Política / Justiça
Vander Loubet defende investigação transparente sobre conversas entre Toffoli e Daniel Vorcaro
Deputado afirma que Polícia Federal atua com autonomia no caso Banco Master e cobra apuração ampla no STF e no Congresso
12/02/2026
17:30
DA REDAÇÃO
©DIVULGAÇÃO
O deputado federal Vander Loubet (PT) afirmou que as mensagens envolvendo o ministro do Supremo Tribunal Federal (STF), Dias Toffoli, e o banqueiro Daniel Vorcaro, dono do Banco Master, reforçam a necessidade de uma investigação ampla e transparente.
Em declaração ao Jornal Midiamax, o parlamentar avaliou que o caso deve ser apurado com rigor institucional.
“Essas conversas apenas confirmam a necessidade e a importância de uma ampla e transparente investigação sobre o caso do Banco Master, o que já está sendo feito pela Polícia Federal”, declarou.
Vander ressaltou que, desde 2023, a Polícia Federal estaria atuando com independência nas investigações.

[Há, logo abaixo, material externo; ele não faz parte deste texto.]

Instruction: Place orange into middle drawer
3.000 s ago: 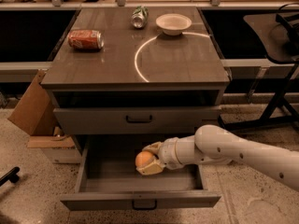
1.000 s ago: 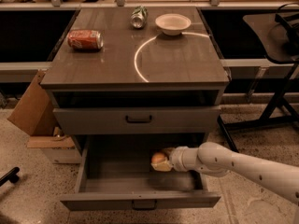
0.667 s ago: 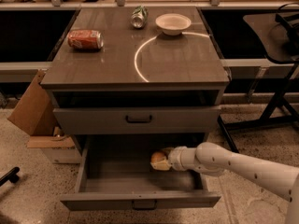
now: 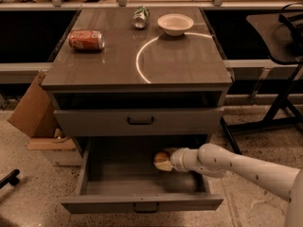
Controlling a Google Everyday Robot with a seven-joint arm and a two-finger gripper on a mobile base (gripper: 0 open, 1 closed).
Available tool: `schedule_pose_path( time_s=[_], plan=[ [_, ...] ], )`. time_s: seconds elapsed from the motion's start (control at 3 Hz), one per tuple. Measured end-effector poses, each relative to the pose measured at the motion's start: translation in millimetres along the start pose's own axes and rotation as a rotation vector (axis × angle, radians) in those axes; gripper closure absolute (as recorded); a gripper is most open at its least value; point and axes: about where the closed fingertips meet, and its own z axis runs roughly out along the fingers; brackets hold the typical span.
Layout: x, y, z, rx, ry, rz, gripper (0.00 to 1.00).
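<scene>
The orange (image 4: 161,158) is deep inside the open middle drawer (image 4: 118,174), at its back right, low near the grey floor. My gripper (image 4: 164,162) reaches in from the right on a white arm and is around the orange; the fruit is partly hidden by it. The drawer is pulled out wide, its flat grey front and small handle (image 4: 146,206) toward the camera. The upper drawer (image 4: 137,121) with the dark bar handle is shut.
On the cabinet top lie a red soda can (image 4: 86,39), a green can (image 4: 140,17) and a white bowl (image 4: 175,23). A cardboard box (image 4: 35,112) stands left of the cabinet. A dark stand (image 4: 279,103) is at the right.
Three seconds ago the orange was held above the drawer's middle. It has since moved right and back into the drawer. Over the last second the arm has barely moved.
</scene>
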Motion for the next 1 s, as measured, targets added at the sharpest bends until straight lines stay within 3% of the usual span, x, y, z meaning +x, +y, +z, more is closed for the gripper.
schedule_pose_path(
  time_s=[0.33,0.67,1.0],
  plan=[
    [1,0,-6,-0.006,-0.012,0.005,0.00],
    [-1,9,-31,-0.014,-0.057,0.001,0.00],
    [-8,25,-75,-0.017,-0.102,-0.009,0.00]
  ],
)
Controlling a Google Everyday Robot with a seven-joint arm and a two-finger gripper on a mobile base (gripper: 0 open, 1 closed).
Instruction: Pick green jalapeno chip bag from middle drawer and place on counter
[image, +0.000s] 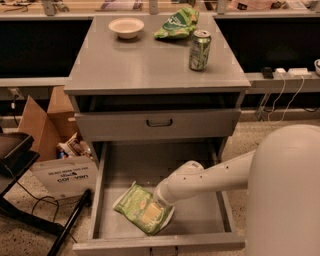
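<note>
The green jalapeno chip bag (139, 206), flat and pale green with a white edge, lies tilted on the floor of the open middle drawer (200, 217), towards its front left. My white arm reaches in from the right. My gripper (160, 206) is down at the bag's right edge, mostly hidden behind the wrist. The grey counter (140, 62) is the cabinet top above.
On the counter stand a white bowl (126, 27), a puffy bright green bag (177, 23) and a green can (200, 50). The drawer above (159, 123), with a black handle, is closed. A cardboard box (42, 120), a white paper bag (65, 177) and a black stand (15, 155) are on the left.
</note>
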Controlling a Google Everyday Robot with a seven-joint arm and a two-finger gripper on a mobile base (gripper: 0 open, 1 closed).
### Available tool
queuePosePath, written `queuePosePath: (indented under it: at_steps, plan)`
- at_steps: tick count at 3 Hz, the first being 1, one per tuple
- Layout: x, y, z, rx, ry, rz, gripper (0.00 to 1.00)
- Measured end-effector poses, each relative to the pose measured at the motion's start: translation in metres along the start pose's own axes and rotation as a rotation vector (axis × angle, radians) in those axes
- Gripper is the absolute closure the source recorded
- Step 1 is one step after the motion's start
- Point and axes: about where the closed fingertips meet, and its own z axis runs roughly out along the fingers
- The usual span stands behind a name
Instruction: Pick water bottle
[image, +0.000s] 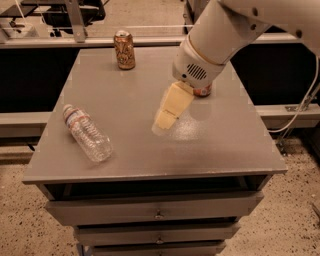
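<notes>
The water bottle (86, 133) is clear ribbed plastic with a white cap and a white label with red and blue bands. It lies on its side near the front left of the grey cabinet top (130, 95), cap toward the back left. My gripper (163, 123) hangs over the middle of the top, to the right of the bottle and well apart from it, pointing down and to the left. It holds nothing.
A brown-gold soda can (124, 50) stands upright at the back of the top. An orange soda can (202, 91) stands at the right, mostly hidden behind my arm (215, 40). Drawers (155, 212) are below the front edge. A cable (305, 100) hangs at the right.
</notes>
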Motion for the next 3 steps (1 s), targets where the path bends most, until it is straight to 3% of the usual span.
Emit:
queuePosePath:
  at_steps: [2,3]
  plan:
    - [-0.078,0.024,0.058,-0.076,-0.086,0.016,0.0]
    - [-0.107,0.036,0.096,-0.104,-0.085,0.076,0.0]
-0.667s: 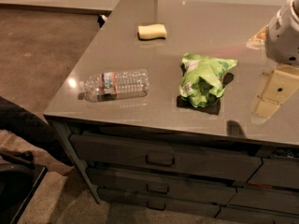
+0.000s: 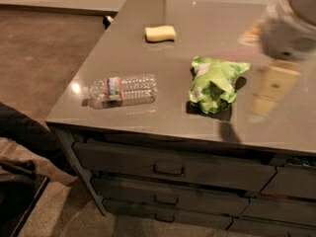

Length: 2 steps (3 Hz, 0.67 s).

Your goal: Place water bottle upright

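The water bottle (image 2: 123,89) lies on its side near the front left corner of the grey counter (image 2: 158,48), its white cap pointing left and its red, white and blue label near the cap end. My gripper (image 2: 269,92) hangs at the right side above the counter, blurred, well to the right of the bottle and just right of the green snack bag (image 2: 213,83). It holds nothing that I can see.
A yellow sponge (image 2: 160,33) lies at the back middle of the counter. Drawers with handles (image 2: 168,170) run below the counter's front edge. Brown carpet floor lies to the left, with a dark object (image 2: 19,132) at the lower left.
The view has shifted slightly, and my gripper has moved a little up and to the left, now blurred by motion. The bottle, bag and sponge have not moved.
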Tool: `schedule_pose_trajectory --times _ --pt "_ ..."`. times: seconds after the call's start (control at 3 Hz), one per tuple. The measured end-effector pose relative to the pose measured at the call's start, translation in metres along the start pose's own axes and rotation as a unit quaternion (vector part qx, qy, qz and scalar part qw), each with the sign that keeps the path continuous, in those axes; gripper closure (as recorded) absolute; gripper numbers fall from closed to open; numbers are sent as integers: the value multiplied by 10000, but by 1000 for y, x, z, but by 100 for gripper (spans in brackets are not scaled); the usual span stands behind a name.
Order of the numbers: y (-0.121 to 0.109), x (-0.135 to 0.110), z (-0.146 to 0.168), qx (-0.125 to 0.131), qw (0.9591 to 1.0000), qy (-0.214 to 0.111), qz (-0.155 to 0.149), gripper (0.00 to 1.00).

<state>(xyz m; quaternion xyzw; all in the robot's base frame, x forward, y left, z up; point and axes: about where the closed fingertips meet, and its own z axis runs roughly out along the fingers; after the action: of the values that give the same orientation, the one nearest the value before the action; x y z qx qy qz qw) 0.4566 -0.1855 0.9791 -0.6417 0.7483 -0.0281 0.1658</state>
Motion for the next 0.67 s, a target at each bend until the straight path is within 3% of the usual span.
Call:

“Desde 2023, com o retorno do Lula à Presidência, a PF tem tido total liberdade para fazer seu trabalho. Isso é muito bom para o combate à corrupção. Até 2022 a PF sofria forte interferência da Presidência”, afirmou.
O deputado também confirmou que parlamentares do PT assinaram pedido para instalação de uma CPMI (Comissão Parlamentar Mista de Inquérito) destinada a apurar o caso Banco Master no Congresso Nacional.
A discussão ganhou novos contornos após a Polícia Federal encaminhar ao presidente do STF, ministro Edson Fachin, pedido de suspeição contra Dias Toffoli, relator do inquérito.
O relatório da PF apontou mensagens encontradas em aparelhos celulares de Daniel Vorcaro que mencionariam o nome do ministro, além de diálogos entre ambos.
Como Toffoli é o relator natural do caso, a direção da PF optou por enviar o material diretamente à presidência da Corte, para análise processual adequada. O diretor-geral da PF, Andrei Rodrigues, reuniu-se com Fachin para tratar do fluxo da apuração.
O caso também envolve informações sobre negociações comerciais de familiares de Toffoli com fundos ligados ao Banco Master.
Investigações apontaram que os irmãos do ministro, José Carlos Dias Toffoli e José Eugênio Dias Toffoli, negociaram participações no resort Tayaya, no Paraná, com fundo administrado pela Reag Investimentos, empresa investigada por supostas conexões com o Banco Master e suspeitas de irregularidades fiscais no setor de combustíveis.
Documentos indicam que as participações societárias somariam R$ 6,77 milhões.
Além disso, em novembro de 2025, Toffoli viajou em aeronave privada na qual também estava advogado ligado ao Banco Master, fato que ampliou questionamentos públicos sobre sua permanência na relatoria.
Em nota, o gabinete de Dias Toffoli classificou o pedido da Polícia Federal como baseado em “ilações”.
A defesa sustenta que a PF não teria legitimidade jurídica para requerer suspeição, por não ser parte no processo, conforme o artigo 145 do Código de Processo Civil.
A manifestação formal do ministro será analisada por Edson Fachin, que decidirá sobre eventual afastamento da relatoria.
Até o momento, a presidência do STF não se pronunciou oficialmente sobre o mérito do pedido.